Only the lines below, from the one with "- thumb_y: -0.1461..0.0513" through the one with "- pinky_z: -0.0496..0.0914", are to be written out, exactly.
Exercise data section start
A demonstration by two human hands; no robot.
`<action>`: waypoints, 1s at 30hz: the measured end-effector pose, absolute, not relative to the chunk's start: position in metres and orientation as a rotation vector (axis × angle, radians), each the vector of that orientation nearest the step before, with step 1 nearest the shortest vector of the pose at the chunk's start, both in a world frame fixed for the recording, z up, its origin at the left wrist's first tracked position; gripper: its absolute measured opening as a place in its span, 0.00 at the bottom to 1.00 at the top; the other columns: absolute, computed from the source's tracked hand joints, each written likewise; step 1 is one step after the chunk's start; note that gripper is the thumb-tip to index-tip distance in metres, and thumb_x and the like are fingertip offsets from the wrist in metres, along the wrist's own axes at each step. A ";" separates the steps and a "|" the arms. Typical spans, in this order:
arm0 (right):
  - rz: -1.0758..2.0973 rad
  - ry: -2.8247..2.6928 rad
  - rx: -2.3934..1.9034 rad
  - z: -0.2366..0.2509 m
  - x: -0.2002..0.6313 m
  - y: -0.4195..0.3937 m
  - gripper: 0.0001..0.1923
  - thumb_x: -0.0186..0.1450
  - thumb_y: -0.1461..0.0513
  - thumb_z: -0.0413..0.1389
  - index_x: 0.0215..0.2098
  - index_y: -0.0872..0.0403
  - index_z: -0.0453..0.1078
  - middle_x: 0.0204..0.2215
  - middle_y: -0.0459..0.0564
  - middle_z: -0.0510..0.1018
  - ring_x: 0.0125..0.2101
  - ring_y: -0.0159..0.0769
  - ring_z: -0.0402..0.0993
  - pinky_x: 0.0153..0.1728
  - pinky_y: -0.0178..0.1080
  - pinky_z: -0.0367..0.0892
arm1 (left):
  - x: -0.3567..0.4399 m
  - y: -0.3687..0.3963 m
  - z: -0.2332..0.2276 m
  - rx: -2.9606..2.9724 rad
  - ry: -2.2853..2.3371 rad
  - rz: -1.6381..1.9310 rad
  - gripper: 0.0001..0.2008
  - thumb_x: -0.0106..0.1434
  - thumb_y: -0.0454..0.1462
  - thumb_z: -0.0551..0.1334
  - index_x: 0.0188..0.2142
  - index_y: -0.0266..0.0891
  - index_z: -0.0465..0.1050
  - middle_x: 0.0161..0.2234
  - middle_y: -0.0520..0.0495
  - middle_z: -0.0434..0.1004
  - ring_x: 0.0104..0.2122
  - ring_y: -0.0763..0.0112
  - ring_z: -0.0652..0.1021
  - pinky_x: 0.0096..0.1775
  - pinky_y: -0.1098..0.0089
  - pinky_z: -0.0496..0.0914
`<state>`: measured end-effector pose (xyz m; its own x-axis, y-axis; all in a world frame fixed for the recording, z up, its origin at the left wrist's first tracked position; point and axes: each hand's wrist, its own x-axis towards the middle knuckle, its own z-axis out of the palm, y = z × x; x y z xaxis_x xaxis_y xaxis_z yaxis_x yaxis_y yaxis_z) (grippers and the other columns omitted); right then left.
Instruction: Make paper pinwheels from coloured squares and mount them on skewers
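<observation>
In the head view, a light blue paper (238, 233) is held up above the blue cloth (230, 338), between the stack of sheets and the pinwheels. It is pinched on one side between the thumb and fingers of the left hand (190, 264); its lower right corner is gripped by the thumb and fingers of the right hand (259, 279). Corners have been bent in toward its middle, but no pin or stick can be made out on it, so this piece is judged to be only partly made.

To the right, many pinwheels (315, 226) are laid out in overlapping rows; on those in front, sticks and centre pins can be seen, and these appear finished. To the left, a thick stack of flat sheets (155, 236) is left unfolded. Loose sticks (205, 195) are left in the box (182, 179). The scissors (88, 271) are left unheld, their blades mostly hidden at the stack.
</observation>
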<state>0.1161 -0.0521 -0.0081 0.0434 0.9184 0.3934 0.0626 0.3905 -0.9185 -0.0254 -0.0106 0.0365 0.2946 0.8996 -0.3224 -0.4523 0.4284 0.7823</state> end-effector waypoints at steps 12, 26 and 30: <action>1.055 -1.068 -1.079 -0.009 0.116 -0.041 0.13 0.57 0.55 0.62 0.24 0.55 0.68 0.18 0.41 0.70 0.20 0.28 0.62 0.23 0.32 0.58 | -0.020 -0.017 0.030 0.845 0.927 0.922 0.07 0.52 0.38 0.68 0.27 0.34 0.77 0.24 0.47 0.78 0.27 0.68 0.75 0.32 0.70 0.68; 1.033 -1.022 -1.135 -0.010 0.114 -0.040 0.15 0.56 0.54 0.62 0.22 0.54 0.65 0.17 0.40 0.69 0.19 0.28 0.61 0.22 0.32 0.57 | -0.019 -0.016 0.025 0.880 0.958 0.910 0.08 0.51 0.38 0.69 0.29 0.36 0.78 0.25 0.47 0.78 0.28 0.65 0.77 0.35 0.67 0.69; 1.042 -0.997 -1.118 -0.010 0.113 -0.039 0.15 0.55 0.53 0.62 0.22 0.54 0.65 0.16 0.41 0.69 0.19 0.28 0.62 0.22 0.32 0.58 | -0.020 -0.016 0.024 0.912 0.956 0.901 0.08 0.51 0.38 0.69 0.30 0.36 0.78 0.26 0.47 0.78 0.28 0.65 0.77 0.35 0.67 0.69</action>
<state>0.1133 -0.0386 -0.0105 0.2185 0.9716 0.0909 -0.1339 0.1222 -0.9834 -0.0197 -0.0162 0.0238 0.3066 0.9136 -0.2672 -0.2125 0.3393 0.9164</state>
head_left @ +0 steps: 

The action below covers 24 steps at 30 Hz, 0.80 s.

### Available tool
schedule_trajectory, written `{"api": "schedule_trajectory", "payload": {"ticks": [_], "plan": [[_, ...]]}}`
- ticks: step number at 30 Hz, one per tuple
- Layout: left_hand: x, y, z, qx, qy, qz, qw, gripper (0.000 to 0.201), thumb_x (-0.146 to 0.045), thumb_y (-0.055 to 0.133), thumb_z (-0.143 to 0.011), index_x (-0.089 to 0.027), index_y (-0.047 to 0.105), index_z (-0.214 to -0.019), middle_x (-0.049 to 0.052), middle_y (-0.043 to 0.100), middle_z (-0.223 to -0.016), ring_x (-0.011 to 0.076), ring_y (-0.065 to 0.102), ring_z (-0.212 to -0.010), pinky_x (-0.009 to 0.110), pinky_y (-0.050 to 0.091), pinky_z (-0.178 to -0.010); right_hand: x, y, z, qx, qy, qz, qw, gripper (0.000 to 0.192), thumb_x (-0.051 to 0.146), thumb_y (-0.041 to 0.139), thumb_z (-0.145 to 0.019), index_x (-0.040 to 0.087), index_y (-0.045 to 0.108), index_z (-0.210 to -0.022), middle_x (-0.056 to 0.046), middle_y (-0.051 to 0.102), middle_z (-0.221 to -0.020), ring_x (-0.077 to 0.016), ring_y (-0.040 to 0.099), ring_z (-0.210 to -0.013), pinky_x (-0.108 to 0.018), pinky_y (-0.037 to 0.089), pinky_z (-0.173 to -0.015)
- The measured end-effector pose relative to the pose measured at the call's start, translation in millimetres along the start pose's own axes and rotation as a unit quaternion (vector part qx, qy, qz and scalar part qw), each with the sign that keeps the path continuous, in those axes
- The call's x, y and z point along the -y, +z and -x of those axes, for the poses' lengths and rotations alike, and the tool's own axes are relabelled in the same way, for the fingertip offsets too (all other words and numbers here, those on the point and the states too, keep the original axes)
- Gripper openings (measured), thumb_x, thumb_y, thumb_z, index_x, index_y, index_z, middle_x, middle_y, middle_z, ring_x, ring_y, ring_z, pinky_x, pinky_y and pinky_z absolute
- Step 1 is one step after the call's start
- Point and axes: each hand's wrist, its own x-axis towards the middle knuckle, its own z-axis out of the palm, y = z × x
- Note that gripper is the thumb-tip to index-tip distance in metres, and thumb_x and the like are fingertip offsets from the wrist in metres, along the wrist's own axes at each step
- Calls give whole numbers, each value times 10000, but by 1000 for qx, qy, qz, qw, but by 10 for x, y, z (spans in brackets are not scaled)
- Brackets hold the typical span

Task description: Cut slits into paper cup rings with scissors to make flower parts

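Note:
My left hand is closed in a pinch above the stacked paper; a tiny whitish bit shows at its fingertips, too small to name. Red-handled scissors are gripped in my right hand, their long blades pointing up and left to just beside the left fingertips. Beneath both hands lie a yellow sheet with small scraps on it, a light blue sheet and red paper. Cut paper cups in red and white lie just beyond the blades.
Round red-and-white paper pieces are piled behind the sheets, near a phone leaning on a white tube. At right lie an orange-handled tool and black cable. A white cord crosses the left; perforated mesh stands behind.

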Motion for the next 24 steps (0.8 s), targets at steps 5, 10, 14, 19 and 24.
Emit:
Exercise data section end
> [Worked solution]
  - thumb_y: -0.1461..0.0513
  - thumb_z: -0.0413..0.1389
  - index_x: 0.0215..0.2098
  - index_y: -0.0872..0.0403
  - index_z: -0.0453..0.1078
  - middle_x: 0.0204..0.2215
  - middle_y: -0.0459..0.0564
  - middle_z: -0.0510..0.1018
  - ring_x: 0.0125..0.2101
  - ring_y: -0.0159..0.0769
  - ring_z: -0.0402..0.0993
  - pinky_x: 0.0153..0.1728
  - pinky_y: -0.0178..0.1080
  - pinky_z: -0.0367..0.0892
arm1 (left):
  - x: -0.3567..0.4399 m
  - y: -0.3687..0.3963 m
  - z: -0.2332..0.2276 m
  - rx: -2.9606..2.9724 rad
  - ry: -2.2853..2.3371 rad
  - rz: -1.6381..1.9310 rad
  - gripper: 0.0001..0.2008
  - thumb_x: -0.0106..0.1434
  - thumb_y: -0.0454..0.1462
  - thumb_z: -0.0551..0.1334
  - index_x: 0.0188..0.2142
  - index_y: -0.0266..0.0891
  - index_z: -0.0465..0.1050
  - middle_x: 0.0161..0.2234
  - middle_y: -0.0520..0.0495
  - middle_z: -0.0434..0.1004
  - ring_x: 0.0104..0.2122
  - ring_y: -0.0763..0.0112
  - ring_z: -0.0652..0.1021
  - pinky_x: 0.0096..0.1775
  - pinky_y: -0.1098..0.0089
  - pinky_z: -0.0496..0.0914

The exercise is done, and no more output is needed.